You Don’t Need to Find a Better Business Partner, You Need to *BE* a Better Business Partner
How often do you think about your flaws? If you’re like me, you probably have plenty of things that you’d like to improve, tune up, or change.
For example, I’ve recently been having a hard time getting out of bed in the morning.
“It’s not a big deal because I work from home, and I’ll still have time to get everything done today. What’s a few more minutes?”
Now, how often do you find yourself thinking about your own flaws when you’re looking at someone else’s flaws?
“Well, I may have done X, but at least I didn’t do Y!”
It’s easy to think about our own flaws, but it’s even easier to think about the flaws of others.
We can easily minimize the things we don’t like about ourselves when we have someone else to measure ourselves against.
When you have a business partner, you have the perfect person to compare yourself against. They probably have some strengths you admire, and some weaknesses that bother you. You probably have a decent friendship, and you probably spend a large amount of time together.
Because of this closeness, it’s incredibly easy for me to compare the amount of work that you’re doing to the amount of work that you think your partner is doing.
Here’s what tends to happen in my mind.
- It’s easy to think that I’m the one doing all the work.
- It’s easy to think that the only way for things to get done is for me to make sure it’s being done.
- It’s easy to think that I’d be better of on my own, or at least with someone who would do their fair share!
We will always be able to find flaws in other people, and they will always find flaws in us.
Honestly, I can be an incredibly selfish and prideful partner. Sometimes I need to detach and reassess the situation.
- It’s not true that I’m the only one doing all the work, or coming up with all the ideas.
- It’s not true that I communicate perfectly and never miss any deadlines.
- It’s not true that I’d be better off on my own.

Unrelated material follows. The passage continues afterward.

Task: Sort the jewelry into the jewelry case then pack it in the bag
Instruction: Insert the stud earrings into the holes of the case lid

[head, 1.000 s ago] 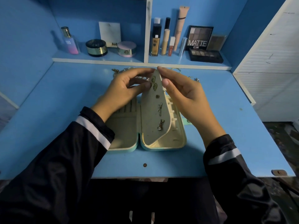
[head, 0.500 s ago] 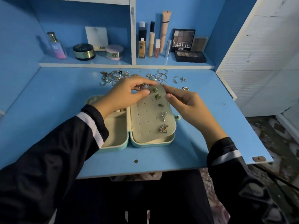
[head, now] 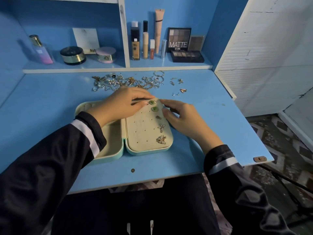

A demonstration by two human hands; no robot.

You (and I) are not better off on our own, because we need other people around us to hold up a mirror to our actions, and challenge us to improve. Without my partners setting me straight, I would easily fall into a rut and not even know it.
Also, remember that this same process is happening on the other side of the fence! Maybe you think that you’re being attentive and responsible, but really your behavior comes across as controlling and micro-managing.
What are you going to do about it?
If you find yourself becoming frustrated or annoyed with the flaws of your partners, you have two options.
The first option is to lean in to the negative. Let yourself be miserable and malcontent with the situation, and let the little things built up into major issues.
The second option is to detach from the emotions of the situation and set yourself straight. Your business partner isn’t purposefully trying to bother you or trip you up. After all, you started the relationship to try to make money, right?
Be a better partner by acknowledging your part in the issue that’s bothering you, and by taking the energy to have the difficult conversation. Bring up the things that are bothering you. Take time to ask what YOU do that’s bothersome.
Remember, the grass is greener where you water it.